**Your task:**
Lines from the beginning of the material below through the line that has "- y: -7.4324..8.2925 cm" are to be reproduced exactly, but pictures are not.
- - - - - - -
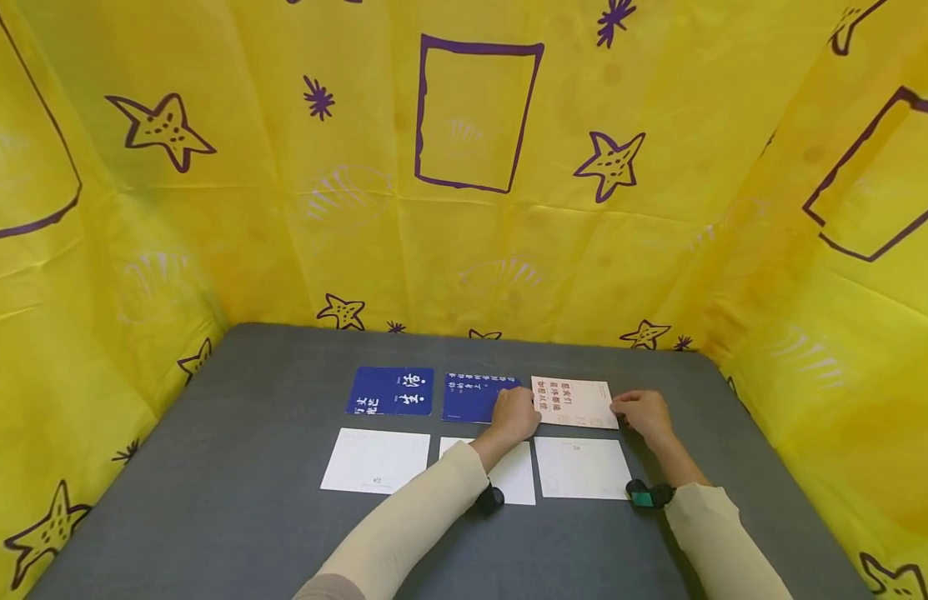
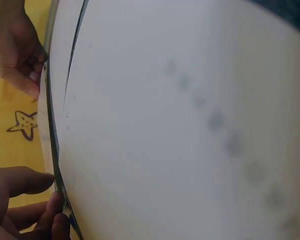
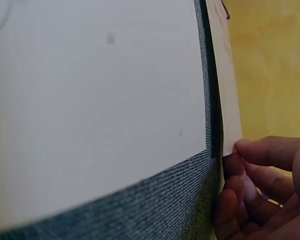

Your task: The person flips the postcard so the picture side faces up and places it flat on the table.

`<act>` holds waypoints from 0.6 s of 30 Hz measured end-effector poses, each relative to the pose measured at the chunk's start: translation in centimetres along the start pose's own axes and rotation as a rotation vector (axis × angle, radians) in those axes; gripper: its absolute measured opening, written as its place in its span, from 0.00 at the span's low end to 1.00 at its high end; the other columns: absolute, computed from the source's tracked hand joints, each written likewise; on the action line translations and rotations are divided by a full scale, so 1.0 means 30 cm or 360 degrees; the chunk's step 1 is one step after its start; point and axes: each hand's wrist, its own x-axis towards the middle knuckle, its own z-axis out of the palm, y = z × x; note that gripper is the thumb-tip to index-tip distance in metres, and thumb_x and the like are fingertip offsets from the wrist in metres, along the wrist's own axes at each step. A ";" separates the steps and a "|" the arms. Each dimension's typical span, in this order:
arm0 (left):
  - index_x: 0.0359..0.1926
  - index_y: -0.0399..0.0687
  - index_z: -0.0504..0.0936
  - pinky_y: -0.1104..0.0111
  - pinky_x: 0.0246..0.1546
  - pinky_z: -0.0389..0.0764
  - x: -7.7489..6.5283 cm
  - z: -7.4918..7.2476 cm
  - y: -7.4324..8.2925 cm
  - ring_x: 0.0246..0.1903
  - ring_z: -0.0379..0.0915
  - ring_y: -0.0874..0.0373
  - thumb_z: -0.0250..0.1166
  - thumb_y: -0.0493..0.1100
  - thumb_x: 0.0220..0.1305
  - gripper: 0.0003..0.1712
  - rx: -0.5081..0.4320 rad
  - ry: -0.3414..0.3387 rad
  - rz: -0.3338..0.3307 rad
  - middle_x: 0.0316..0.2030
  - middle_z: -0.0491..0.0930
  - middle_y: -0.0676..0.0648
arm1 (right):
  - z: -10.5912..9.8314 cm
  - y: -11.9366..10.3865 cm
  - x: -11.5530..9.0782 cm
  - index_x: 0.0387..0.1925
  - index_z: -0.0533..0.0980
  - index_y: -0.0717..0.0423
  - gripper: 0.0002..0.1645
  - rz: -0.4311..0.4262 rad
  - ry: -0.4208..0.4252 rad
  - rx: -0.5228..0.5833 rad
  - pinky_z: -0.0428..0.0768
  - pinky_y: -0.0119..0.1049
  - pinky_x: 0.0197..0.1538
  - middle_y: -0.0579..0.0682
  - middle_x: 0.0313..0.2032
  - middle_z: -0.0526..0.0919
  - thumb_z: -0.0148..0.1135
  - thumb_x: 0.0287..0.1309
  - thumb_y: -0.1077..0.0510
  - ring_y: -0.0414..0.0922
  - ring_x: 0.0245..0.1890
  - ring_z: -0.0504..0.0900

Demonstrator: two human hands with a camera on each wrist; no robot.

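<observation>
A pale pink card [image 1: 574, 402] printed with dark red characters lies at the right of the back row in the head view. My left hand [image 1: 514, 415] pinches its left edge. At its right edge, my right hand [image 1: 645, 414] grips the corner; in the right wrist view the thumb [image 3: 262, 150] is on top with the fingers beneath. Just left of the pink card is a blue card [image 1: 467, 404] with white characters, partly covered by my left hand. A white card [image 1: 582, 468] lies in front of the pink one.
Another blue card [image 1: 392, 392] lies at the back left. In the front row are a white card [image 1: 376, 461] at left and a middle white card [image 1: 514, 477] partly under my left forearm. Yellow patterned cloth [image 1: 479, 250] surrounds the grey table [image 1: 208, 500].
</observation>
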 end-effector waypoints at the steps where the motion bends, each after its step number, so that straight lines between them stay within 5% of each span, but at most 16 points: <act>1: 0.22 0.44 0.81 0.65 0.37 0.73 0.001 -0.001 0.002 0.36 0.75 0.49 0.68 0.37 0.52 0.05 -0.0001 -0.0003 0.0002 0.25 0.81 0.47 | -0.001 0.000 -0.001 0.40 0.81 0.71 0.15 -0.0003 0.0007 -0.0004 0.75 0.33 0.28 0.59 0.32 0.85 0.62 0.58 0.60 0.45 0.28 0.76; 5: 0.16 0.46 0.74 0.66 0.34 0.70 -0.003 -0.008 0.005 0.34 0.73 0.50 0.68 0.37 0.52 0.13 -0.0017 -0.0017 -0.0003 0.19 0.74 0.49 | 0.001 -0.003 -0.003 0.39 0.82 0.71 0.14 -0.0002 0.0025 -0.0010 0.75 0.33 0.27 0.57 0.29 0.86 0.62 0.57 0.61 0.46 0.27 0.76; 8: 0.18 0.45 0.78 0.65 0.35 0.70 -0.012 -0.017 0.006 0.34 0.73 0.50 0.68 0.38 0.53 0.10 -0.0035 -0.0017 0.0020 0.20 0.75 0.47 | 0.004 -0.004 -0.003 0.39 0.82 0.71 0.15 0.0005 0.0039 -0.0023 0.75 0.33 0.27 0.57 0.29 0.86 0.61 0.57 0.61 0.47 0.28 0.77; 11: 0.31 0.43 0.87 0.65 0.40 0.73 -0.020 -0.025 0.008 0.38 0.76 0.48 0.68 0.38 0.53 0.04 -0.0087 0.0003 0.0052 0.28 0.84 0.47 | 0.003 -0.010 -0.006 0.40 0.82 0.71 0.15 -0.0011 0.0041 -0.0027 0.75 0.33 0.27 0.58 0.30 0.85 0.61 0.58 0.60 0.47 0.29 0.77; 15: 0.49 0.42 0.85 0.64 0.43 0.74 -0.026 -0.034 0.006 0.41 0.77 0.49 0.68 0.39 0.54 0.19 -0.0194 0.0027 0.0067 0.34 0.86 0.48 | 0.008 -0.025 -0.017 0.41 0.81 0.71 0.17 -0.0038 0.0006 0.0021 0.74 0.33 0.28 0.56 0.29 0.84 0.61 0.59 0.58 0.44 0.26 0.77; 18: 0.52 0.40 0.82 0.65 0.40 0.73 -0.031 -0.043 0.000 0.36 0.76 0.52 0.68 0.39 0.55 0.21 -0.0279 0.0015 0.0082 0.30 0.83 0.49 | 0.017 -0.039 -0.028 0.43 0.80 0.72 0.18 -0.0052 -0.0036 0.0084 0.75 0.33 0.28 0.53 0.28 0.83 0.61 0.60 0.58 0.42 0.24 0.76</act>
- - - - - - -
**Output of the exercise:**
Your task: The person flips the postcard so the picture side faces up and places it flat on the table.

`<act>` holds waypoints from 0.6 s of 30 Hz measured end-effector poses, each relative to the pose measured at the chunk's start: translation in centimetres along the start pose's own axes and rotation as a rotation vector (axis × angle, radians) in those axes; gripper: its absolute measured opening, written as its place in its span, from 0.00 at the span's low end to 1.00 at its high end; the other columns: absolute, computed from the source's tracked hand joints, each written likewise; on the action line translations and rotations are divided by a full scale, so 1.0 means 30 cm or 360 degrees; the chunk's step 1 is one step after its start; point and axes: each hand's wrist, its own x-axis towards the middle knuckle, its own z-axis out of the palm, y = z × x; note that gripper is the thumb-tip to index-tip distance in metres, and thumb_x and the like are fingertip offsets from the wrist in metres, along the wrist's own axes at each step. A ";" separates the steps and a "|" the arms. Each dimension's typical span, in this order:
arm0 (left):
  - index_x: 0.0359..0.1926
  - index_y: -0.0399..0.0687
  - index_z: -0.0504..0.0936
  - pinky_y: -0.1104..0.0111
  - pinky_x: 0.0246..0.1546
  - pinky_z: -0.0389..0.0764
  - x: -7.7489..6.5283 cm
  - z: -7.4918..7.2476 cm
  - y: -7.4324..8.2925 cm

Reply complete, and nothing else is required.